Justin Bieber's Believe
Jem and the Holograms
Now You See Me 2 (June 6/16)
A mild improvement over its underwhelming predecessor, Now You See Me 2 follows the four horsemen (Jesse Eisenberg's Daniel, Woody Harrelson's Merritt, Dave Franco's Jack, and, taking over for Isla Fisher, Lizzy Caplan's Lula) as they're forced to pull off a seemingly impossible heist by a tech genius (Daniel Radcliffe's Walter). Filmmaker Jon M. Chu does an excellent job of initially drawing the viewer into the proceedings, as Now You See Me 2's first half boasts a series of better-than-anticipated interludes and set-pieces that perpetuate the impressively watchable atmosphere. (There is, for example, an absolutely enthralling scene in which the protagonists must work together to sneak an item past several security guards.) And although scripter Ed Solomon has peppered the narrative with bursts of welcome humor and unexpected twists, Now You See Me 2's palpably overlong running time (129 minutes!) ensures that the movie's midsection is as erratic and uneven as one could possibly envision - with the start-and-stop momentum perpetuated by an ongoing inclusion of needless (and somewhat incompetent) action sequences (eg an unexciting, time-wasting pursuit and fight through several back alleys). It's clear, too, that the protracted climactic stretch ensures that Now You See Me 2 ends on a seriously underwhelming note, and, like the original, it's ultimately impossible to walk away from the picture without wishing there had been more of an emphasis on actual magic.

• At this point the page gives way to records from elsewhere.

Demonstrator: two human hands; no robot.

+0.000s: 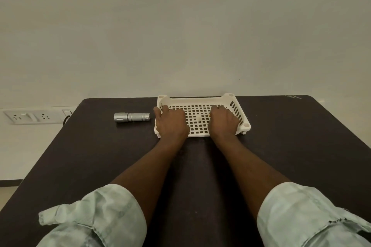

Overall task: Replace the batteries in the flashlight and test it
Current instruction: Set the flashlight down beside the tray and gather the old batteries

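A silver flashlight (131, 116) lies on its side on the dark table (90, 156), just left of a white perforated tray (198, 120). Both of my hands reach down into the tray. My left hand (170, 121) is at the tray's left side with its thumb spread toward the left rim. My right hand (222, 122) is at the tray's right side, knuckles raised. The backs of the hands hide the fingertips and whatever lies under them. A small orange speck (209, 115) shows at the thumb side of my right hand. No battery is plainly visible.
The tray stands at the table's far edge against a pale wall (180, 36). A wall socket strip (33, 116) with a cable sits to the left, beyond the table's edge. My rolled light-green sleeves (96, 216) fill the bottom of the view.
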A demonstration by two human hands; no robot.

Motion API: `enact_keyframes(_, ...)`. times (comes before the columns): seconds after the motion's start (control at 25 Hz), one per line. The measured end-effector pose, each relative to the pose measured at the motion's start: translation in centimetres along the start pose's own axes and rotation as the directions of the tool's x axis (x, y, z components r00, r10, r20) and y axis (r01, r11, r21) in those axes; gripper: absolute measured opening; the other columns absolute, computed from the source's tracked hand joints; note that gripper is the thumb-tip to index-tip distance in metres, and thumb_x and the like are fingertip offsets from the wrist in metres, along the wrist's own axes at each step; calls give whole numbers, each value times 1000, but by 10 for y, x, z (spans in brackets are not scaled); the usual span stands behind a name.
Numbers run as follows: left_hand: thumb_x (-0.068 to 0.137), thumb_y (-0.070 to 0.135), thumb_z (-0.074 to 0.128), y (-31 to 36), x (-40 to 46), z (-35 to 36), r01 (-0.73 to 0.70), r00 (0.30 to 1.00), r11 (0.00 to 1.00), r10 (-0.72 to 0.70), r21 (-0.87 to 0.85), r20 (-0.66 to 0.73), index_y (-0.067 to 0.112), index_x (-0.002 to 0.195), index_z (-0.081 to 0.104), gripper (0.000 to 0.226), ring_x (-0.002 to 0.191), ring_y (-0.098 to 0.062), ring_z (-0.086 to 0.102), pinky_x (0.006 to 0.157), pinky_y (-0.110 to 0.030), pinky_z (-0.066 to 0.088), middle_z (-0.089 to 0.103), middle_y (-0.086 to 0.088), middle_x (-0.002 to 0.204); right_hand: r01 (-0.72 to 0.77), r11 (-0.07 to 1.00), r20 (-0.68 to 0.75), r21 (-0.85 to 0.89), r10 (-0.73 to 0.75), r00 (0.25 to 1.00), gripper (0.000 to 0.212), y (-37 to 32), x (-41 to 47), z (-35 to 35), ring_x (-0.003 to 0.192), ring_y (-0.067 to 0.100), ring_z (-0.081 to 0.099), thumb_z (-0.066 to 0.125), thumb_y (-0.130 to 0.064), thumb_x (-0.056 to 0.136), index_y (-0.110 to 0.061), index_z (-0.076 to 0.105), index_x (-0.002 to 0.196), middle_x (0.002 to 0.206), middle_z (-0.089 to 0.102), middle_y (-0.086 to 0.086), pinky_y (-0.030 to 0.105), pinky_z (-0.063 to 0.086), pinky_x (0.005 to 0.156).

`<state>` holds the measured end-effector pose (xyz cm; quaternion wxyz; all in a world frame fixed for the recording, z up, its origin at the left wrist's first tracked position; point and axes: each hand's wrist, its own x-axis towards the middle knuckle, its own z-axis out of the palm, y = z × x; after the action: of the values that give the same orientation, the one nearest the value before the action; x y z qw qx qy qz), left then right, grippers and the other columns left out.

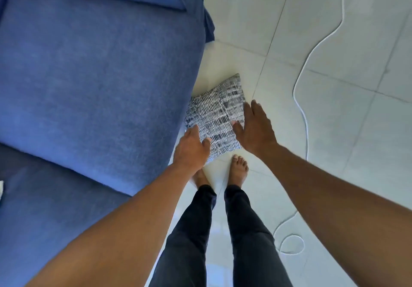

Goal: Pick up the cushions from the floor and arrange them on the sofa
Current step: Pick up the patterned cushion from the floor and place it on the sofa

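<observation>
Lying on the tiled floor (334,112) against the blue sofa (93,85) front: one black-and-white patterned cushion (217,117). Left hand (191,150) and right hand (255,130) flank the cushion's near corners, fingers spread and unclosed, seemingly positioned for a two-sided lift. White cord (303,99) trails beyond the cushion, away from the sofa.

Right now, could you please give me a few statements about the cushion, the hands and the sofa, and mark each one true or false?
1. The patterned cushion lies on the tiled floor beside the blue sofa. True.
2. Both hands are on the same side of the cushion. False: the left hand is at its near left corner, the right hand at its right edge.
3. The cushion is plain red. False: it has a dark and white pattern.
4. A white cord trails across the floor. True.
5. The person wears shoes. False: the feet are bare.
</observation>
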<state>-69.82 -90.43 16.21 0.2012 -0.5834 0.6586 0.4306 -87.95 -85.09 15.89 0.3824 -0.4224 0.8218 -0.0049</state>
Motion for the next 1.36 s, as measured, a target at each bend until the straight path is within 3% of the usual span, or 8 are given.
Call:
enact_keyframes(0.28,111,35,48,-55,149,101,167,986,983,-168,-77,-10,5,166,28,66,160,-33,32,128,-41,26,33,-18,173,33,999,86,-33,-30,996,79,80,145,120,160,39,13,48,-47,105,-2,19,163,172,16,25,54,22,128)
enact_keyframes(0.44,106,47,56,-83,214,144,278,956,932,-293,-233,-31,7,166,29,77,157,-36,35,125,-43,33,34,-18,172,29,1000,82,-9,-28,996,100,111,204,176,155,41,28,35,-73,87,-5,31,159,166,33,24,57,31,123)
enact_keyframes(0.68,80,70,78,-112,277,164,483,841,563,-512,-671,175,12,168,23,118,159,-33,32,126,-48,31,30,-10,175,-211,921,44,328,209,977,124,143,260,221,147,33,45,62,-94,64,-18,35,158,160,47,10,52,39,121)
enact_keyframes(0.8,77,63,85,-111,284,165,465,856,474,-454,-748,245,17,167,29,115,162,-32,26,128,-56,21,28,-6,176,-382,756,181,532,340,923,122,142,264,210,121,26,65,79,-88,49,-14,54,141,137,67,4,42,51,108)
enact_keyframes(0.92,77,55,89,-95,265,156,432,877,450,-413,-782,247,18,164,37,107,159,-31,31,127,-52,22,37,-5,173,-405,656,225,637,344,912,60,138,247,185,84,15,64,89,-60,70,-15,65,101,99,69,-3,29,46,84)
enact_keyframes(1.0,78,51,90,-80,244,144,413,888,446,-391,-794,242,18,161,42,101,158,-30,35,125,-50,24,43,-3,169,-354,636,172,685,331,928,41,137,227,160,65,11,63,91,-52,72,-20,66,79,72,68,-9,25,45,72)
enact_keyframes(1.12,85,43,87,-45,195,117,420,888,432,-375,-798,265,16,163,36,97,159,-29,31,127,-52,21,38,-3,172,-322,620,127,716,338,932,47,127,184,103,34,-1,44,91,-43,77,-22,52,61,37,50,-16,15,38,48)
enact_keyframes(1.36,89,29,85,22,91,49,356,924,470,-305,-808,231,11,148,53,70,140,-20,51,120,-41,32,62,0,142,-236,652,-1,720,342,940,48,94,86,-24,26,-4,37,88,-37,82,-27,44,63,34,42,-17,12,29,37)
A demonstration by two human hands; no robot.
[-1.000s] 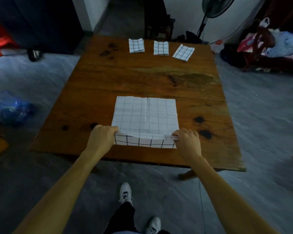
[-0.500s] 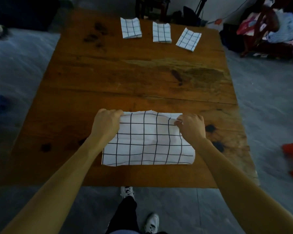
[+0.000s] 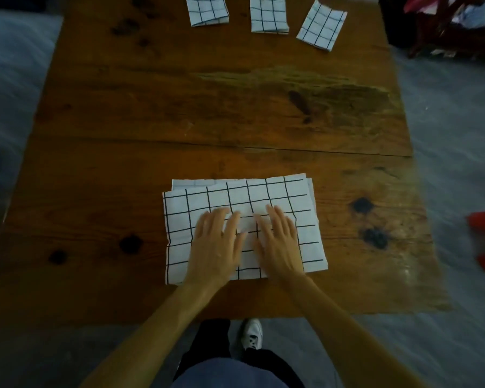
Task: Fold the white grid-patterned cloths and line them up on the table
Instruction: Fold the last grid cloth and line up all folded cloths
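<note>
Nothing to read here.
No words, labels, brands or numbers show on anything I can see; the cloth (image 3: 244, 203) under my palms carries only plain black grid lines.

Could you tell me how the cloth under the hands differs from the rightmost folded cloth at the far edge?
The cloth under the hands is larger and folded once, roughly square with the table; the rightmost folded cloth is a small narrow packet, skewed. Both are white with black grid.

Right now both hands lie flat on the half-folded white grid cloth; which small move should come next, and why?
Probably slide the left hand and right hand outward to flatten the half-folded white grid-patterned cloth, then fold it narrower: the three folded cloths at the far edge of the brown wooden table are much narrower.
</note>
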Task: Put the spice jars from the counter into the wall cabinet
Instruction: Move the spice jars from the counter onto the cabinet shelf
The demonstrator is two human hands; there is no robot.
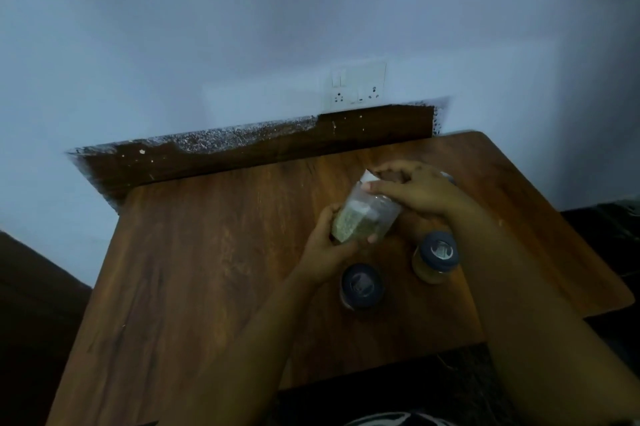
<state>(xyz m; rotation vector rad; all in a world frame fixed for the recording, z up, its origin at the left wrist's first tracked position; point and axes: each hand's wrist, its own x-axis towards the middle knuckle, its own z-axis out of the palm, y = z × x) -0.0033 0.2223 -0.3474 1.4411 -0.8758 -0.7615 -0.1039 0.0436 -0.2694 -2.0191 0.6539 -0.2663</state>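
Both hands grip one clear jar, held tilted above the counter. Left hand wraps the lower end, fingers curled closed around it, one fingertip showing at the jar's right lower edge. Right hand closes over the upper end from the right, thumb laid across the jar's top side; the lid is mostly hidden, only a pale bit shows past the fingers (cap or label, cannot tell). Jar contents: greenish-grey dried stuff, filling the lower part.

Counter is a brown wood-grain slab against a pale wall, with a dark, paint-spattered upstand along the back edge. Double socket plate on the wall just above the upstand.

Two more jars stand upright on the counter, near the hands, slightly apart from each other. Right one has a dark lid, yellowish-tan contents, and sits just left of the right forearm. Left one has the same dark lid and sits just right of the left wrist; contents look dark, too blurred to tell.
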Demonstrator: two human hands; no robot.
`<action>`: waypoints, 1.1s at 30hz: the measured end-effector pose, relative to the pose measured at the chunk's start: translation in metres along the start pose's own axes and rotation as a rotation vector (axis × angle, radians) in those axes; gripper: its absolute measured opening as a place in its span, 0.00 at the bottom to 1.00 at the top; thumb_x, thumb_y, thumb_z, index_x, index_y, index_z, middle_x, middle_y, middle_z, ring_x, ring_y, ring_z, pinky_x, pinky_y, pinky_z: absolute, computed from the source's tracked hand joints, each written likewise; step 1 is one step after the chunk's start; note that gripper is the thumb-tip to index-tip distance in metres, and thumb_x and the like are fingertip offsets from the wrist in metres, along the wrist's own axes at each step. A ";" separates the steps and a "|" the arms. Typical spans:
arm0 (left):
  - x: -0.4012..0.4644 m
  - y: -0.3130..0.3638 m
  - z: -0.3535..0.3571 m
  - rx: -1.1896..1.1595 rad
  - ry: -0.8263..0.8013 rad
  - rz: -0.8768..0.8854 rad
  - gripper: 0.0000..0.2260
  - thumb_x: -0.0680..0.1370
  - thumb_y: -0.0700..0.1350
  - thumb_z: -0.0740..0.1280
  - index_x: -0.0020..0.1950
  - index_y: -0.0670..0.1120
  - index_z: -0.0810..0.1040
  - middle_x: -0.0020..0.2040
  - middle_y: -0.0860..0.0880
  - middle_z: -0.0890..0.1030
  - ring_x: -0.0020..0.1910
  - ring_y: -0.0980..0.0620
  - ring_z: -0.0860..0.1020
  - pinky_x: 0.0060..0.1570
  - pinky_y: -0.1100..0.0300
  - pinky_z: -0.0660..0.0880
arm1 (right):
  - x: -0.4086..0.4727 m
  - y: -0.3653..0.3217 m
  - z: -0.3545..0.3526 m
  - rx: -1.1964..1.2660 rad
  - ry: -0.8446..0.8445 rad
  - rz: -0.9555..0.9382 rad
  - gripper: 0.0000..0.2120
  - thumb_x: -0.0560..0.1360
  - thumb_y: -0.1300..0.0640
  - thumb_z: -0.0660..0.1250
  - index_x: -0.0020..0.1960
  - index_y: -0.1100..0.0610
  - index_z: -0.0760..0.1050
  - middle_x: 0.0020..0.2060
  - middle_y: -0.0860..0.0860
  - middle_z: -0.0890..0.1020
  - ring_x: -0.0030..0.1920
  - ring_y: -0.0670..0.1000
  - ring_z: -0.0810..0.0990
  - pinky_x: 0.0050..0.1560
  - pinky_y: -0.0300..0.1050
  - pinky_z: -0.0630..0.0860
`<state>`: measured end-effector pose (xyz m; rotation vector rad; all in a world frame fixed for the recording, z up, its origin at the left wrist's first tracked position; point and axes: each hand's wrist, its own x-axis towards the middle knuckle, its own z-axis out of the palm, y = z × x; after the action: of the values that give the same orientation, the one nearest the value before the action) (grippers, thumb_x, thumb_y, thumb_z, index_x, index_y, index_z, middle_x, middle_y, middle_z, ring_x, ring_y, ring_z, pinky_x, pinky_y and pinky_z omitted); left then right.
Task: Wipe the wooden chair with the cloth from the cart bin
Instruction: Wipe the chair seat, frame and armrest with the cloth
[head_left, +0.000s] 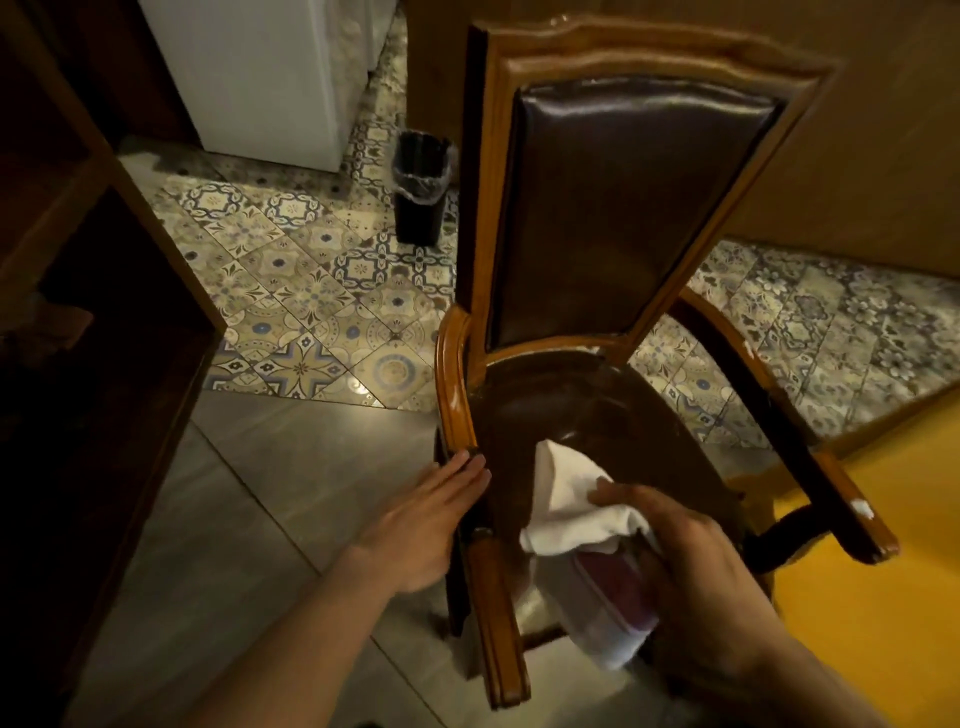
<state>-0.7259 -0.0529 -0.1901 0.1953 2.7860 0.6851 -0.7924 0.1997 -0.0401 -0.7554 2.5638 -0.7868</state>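
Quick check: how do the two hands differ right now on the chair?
The right hand is closed on the white cloth, pressing it on the dark seat; the left hand holds nothing. The left hand lies flat and open, fingertips against the chair's left armrest, while the right hand is curled over the seat's front. Both are bare and touch the chair.

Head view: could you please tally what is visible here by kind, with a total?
Wooden chair: 1
White cloth: 1
Black waste bin: 1
Hands: 2, left hand and right hand
Total: 5
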 end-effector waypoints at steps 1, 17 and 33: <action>0.001 0.002 0.001 -0.015 0.014 -0.010 0.37 0.79 0.43 0.62 0.82 0.51 0.43 0.82 0.54 0.41 0.78 0.56 0.34 0.74 0.59 0.33 | 0.014 -0.002 -0.004 -0.011 0.015 -0.011 0.18 0.77 0.53 0.68 0.66 0.42 0.75 0.61 0.41 0.81 0.63 0.43 0.77 0.61 0.46 0.76; 0.040 0.087 0.053 -0.053 0.346 -0.666 0.35 0.81 0.63 0.53 0.81 0.43 0.52 0.82 0.44 0.51 0.81 0.48 0.45 0.74 0.51 0.47 | 0.193 0.022 0.018 -0.361 -0.134 -0.634 0.22 0.77 0.53 0.64 0.71 0.52 0.72 0.75 0.53 0.69 0.77 0.56 0.61 0.71 0.64 0.63; 0.052 0.098 0.056 -0.006 0.370 -0.773 0.33 0.80 0.59 0.57 0.79 0.42 0.59 0.80 0.42 0.60 0.77 0.44 0.61 0.71 0.49 0.57 | 0.244 0.054 0.082 -0.712 -0.511 -1.017 0.35 0.82 0.57 0.59 0.80 0.47 0.41 0.81 0.50 0.43 0.79 0.55 0.36 0.78 0.58 0.45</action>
<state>-0.7530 0.0676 -0.2032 -1.0477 2.8298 0.5521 -0.9691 0.0621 -0.1785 -2.2031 1.8360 0.1771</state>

Crazy Rich Asians (October 1/18)
Based on the book by Kevin Kwan, Crazy Rich Asians follows Constance Wu's Rachel Chu as she and her boyfriend (Henry Golding's Nick Young) travel to Singapore to attend a friend's wedding - with the narrative detailing Rachel's culture shock in the face of Nick's exceedingly wealthy family and their opulent lifestyle. Filmmaker Jon M. Chu has infused Crazy Rich Asians with an affable and mostly entertaining sensibility that's heightened by the stirring work of its various performers, with, especially, Wu and Golding's charismatic work as the likeable protagonists providing the viewer an effective entry point into Kwan's exceedingly excessive universe (ie the movie is otherwise mostly dominated by larger-than-life caricatures, including Awkwafina's Peik Lin and Ken Jeong's Wye Mun). It's fairly apparent, then, that the picture is at its best when focused on Rachel and Nick's exploits, as Chu, working from Peter Chiarelli and Adele Lim's screenplay, sporadically does delve a little too deeply into the superficial world of the movie's periphery figures (although, to be fair, this is an issue that was much more problematic in the bloated source material). The movie benefits, as well, from an ongoing emphasis on low-key, heartfelt moments (eg Rachel has an emotional conversation with her mother), and it's clear, too, that the various romcom-specific elements fare just as well as one might've hoped - which ensures, ultimately, that Crazy Rich Asians generally comes off as a delightful romantic comedy trapped within the confines of a bloated, hit-and-miss prestige production.